Given data -
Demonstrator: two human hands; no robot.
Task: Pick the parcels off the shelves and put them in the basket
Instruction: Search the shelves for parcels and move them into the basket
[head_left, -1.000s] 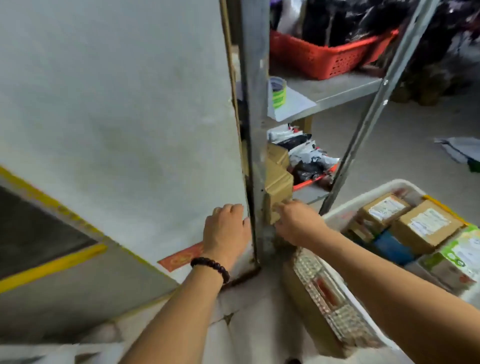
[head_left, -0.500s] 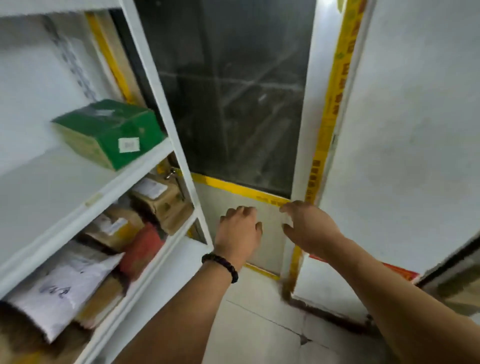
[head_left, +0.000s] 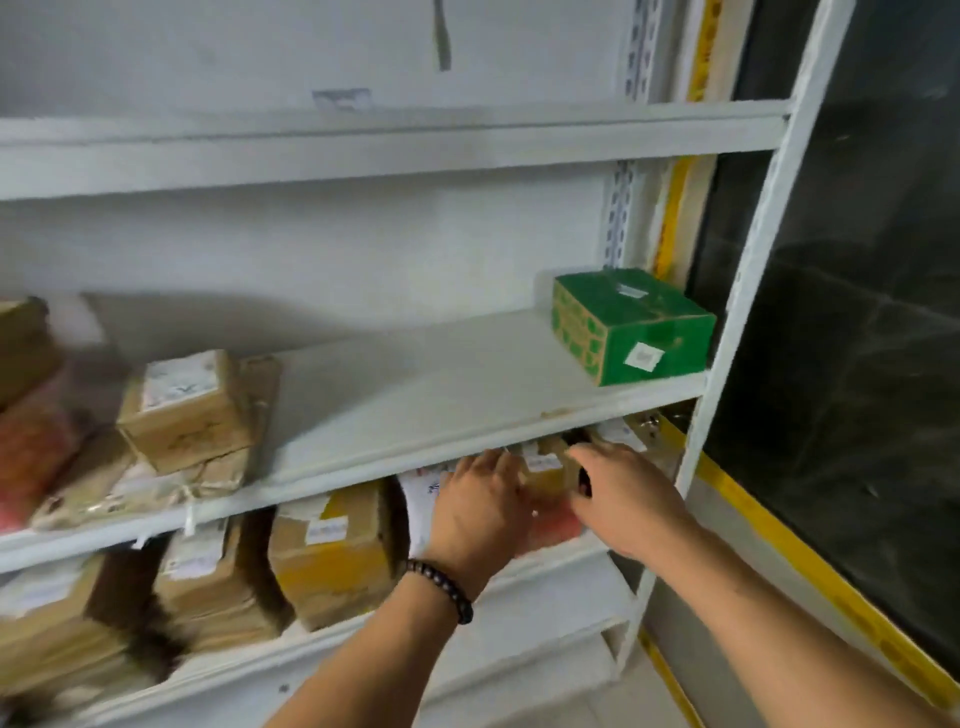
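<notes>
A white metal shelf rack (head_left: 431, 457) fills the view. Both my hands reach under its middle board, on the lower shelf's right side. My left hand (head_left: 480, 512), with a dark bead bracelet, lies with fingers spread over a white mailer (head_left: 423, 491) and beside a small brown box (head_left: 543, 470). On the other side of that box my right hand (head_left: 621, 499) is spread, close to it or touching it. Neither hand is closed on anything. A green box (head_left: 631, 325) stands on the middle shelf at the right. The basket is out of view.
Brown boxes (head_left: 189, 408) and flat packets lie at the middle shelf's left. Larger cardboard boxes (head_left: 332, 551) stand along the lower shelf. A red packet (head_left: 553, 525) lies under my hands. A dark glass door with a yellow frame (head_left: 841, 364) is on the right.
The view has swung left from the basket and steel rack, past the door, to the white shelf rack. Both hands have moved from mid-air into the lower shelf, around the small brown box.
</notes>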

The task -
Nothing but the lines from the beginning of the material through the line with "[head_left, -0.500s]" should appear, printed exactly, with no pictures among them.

Solution for this problem -
Demonstrator: two human hands; no robot.
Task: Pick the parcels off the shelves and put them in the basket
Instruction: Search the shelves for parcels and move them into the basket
[head_left, -1.000s] 
[head_left, -0.500s] 

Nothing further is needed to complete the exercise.